Leaving aside the technical question of whether responses is an async generator (it's not, as Python uses the term), your problem lies in as_completed. as_completed starts a bunch of coroutines in parallel and provides means to obtain their results as they complete. That the futures run in parallel is not exactly obvious from the documentation (improved in later versions), but it makes sense if you consider that the original concurrent.futures.as_completed works on thread-based futures which revolve around parallel execution. Conceptually, the same is true of asyncio futures.

Your code obtains only the first (fastest-arriving) result and then start doing something else, also using asyncio.
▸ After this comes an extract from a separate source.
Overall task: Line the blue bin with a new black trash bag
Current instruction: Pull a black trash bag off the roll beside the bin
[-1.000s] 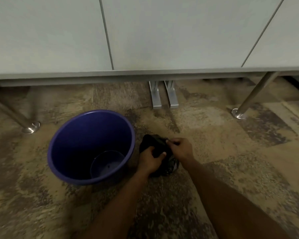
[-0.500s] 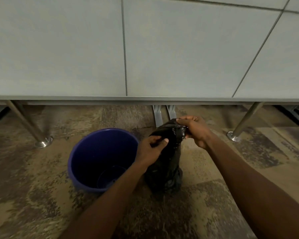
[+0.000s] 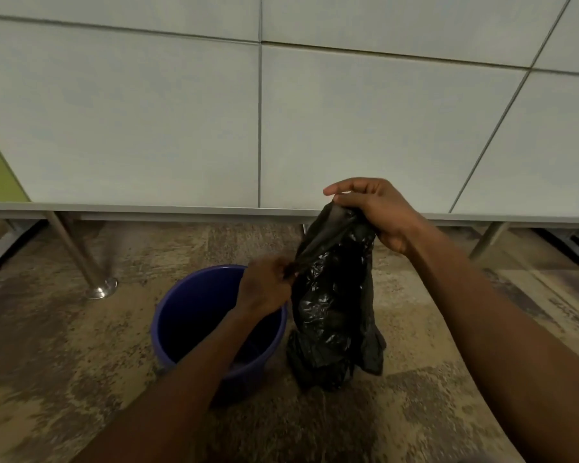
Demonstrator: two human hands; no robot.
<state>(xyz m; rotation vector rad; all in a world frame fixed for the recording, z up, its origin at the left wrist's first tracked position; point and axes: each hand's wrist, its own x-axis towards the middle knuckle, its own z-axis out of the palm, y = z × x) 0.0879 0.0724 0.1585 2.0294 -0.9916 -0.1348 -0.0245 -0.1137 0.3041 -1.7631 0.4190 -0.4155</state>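
Hands [image 3: 378, 212] [image 3: 264, 289] grip crumpled glossy black bag [image 3: 335, 312].

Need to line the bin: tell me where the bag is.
The bag hangs right of the bin, gripped by the right hand and left hand.

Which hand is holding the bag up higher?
The right hand, gripping the black bag's top. The left hand pinches it lower, over the blue bin.

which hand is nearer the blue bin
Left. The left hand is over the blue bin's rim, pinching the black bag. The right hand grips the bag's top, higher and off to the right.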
The remaining coroutines passed to as_completed are not frozen up merely because no one is collecting their results - they are doing their jobs in the background, and once done are ready to be awaited (in your case by the code inside as_completed, which you access using loop.run_until_complete()). I would venture to guess that the URL without parameters takes longer to retrieve than the URL with just the parameter x, which is why it gets printed after all other coroutines.

In other words, those log lines being printed means that asyncio is doing its job and providing the parallel execution you requested! If you don't want parallel execution, then don't ask for it, execute them serially:

def get_routes(self, urls):
    for url in urls:
        yield loop.run_until_complete(self._get_url(url))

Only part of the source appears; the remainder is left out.